** Information provided **
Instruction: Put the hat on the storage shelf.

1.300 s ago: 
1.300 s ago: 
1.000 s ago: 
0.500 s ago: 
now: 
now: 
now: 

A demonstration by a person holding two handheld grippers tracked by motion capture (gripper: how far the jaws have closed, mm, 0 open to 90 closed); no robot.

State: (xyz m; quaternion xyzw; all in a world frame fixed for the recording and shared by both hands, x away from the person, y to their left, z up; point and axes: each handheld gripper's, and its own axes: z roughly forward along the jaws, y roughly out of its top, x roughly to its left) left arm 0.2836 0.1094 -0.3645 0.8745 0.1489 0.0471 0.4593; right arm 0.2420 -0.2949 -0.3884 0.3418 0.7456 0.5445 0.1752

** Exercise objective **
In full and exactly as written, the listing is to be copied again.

** Result of the exercise **
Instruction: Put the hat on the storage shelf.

1.300 s ago: 
1.300 s ago: 
1.000 s ago: 
0.500 s ago: 
now: 
now: 
now: 

A demonstration by a person holding two handheld grippers tracked by motion capture (gripper: how far the jaws have closed, mm, 0 open to 90 closed); no robot.

State: (xyz m; quaternion xyzw; all in a world frame fixed for the recording and shared by both hands, x away from the person, y to their left, z up; point and axes: each handheld gripper's, and its own axes: z roughly forward along the jaws, y roughly out of its top, x roughly to its left) left arm 0.2836 0.1094 -0.3645 0.8745 0.1489 0.0471 0.4593; right arm 0.2420 -0.2949 -0.3884 0.3418 0.7456 0.5445 0.1752

Nothing further remains in the output.